Students continue a sacred tradition

By Lachlan Durling

STUDENTS from St Joseph’s Rochester joined schools from around the district at St Mary’s Echuca last Wednesday for the 10th year of the biennial Festival of the Sacred.

The music spectacular saw almost 400 Grade 5 and 6 students from seven Catholic primary schools in the northern plains region come to town to perform as part of a choir.

For the past eight weeks students had been honing their performance skills at school and came together as a massed choir at Wednesday’s performance.

Event organiser and Catholic Education Office education officer for the arts Claire Spinelli said the Festival of the Sacred had something for everyone.

‘‘The repertoire for this year’s concerts include two high energy dance numbers and a variety of choral offerings, weaved together through short dramatic skits performed by the Grade 5 and 6 students of Sandhurst’s western deanery schools,’’ Claire said.

‘‘The concert has an Indigenous touch with Birrama Mana, sung by the mass choir, reminding the audience of the beauty of everyday Australia and the joy of coming home.

‘‘There are a few blasts from the past with old-school pop and Motown musical numbers interspersed among contemporary easy listening and theatrical fare.

‘‘True to our Catholic tradition, the finale massed choir item was Praise His Holy Name by Keith Hampson.’’

The festival is part of an arts strategy for the Sandhurst diocese that highlights the important partnership between Catholic Education Sandhurst and the Australian School of Performing Arts, who deliver high-quality performing arts experiences for young people throughout the country.

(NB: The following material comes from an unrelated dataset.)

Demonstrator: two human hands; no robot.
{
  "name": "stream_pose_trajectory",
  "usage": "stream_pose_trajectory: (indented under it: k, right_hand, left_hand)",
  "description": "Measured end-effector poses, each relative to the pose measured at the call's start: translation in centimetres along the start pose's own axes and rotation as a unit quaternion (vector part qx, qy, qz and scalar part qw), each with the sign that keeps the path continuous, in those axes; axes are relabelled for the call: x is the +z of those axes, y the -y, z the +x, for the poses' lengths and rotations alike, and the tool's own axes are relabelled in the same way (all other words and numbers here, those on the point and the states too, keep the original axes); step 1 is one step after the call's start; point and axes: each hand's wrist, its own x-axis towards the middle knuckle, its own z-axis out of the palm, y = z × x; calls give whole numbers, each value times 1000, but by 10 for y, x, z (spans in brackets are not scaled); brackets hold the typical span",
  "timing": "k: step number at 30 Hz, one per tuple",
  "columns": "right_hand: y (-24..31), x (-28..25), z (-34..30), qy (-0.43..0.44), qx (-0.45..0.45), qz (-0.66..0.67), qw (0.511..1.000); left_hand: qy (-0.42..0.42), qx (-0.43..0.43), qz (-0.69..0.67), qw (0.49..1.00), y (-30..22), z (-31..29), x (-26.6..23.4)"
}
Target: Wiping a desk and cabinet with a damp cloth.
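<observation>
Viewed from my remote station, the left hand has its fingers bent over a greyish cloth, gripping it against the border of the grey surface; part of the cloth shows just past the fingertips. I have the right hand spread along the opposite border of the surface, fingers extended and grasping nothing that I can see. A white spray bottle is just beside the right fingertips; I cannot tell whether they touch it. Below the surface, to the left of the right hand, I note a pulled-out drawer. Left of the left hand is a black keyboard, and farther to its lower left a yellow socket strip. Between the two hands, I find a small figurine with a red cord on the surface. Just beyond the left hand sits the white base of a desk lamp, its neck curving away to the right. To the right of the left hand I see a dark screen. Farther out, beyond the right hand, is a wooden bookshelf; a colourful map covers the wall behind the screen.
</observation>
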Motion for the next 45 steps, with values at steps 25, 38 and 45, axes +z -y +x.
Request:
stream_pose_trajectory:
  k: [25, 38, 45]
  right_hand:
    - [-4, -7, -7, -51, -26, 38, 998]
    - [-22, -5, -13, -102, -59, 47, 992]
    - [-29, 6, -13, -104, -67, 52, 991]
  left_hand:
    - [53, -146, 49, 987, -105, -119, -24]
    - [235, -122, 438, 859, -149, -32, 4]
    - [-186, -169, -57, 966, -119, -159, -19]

Ms Spinelli said this was the first of five Festivals of the Sacred taking place across the Sandhurst diocese this year, and if this one was anything to go by there were great things to come.

‘‘The thing that is the most exciting about this event is seeing the students’ engagement and just how excited they are,’’ she said. ‘‘Take Pyramid Hill students for example, to come from a small school to then be a part of an almost 400-strong choir they see how rewarding it is to be a part of a bigger group coming together.’’

Director of Catholic Education Sandhurst Paul Desmond said it was wonderful to attend the festival.

‘‘It’s fantastic to see music and singing becoming such an important part of the educational experience for these students, and to be able to provide something special for the kids to look forward to,’’ he said.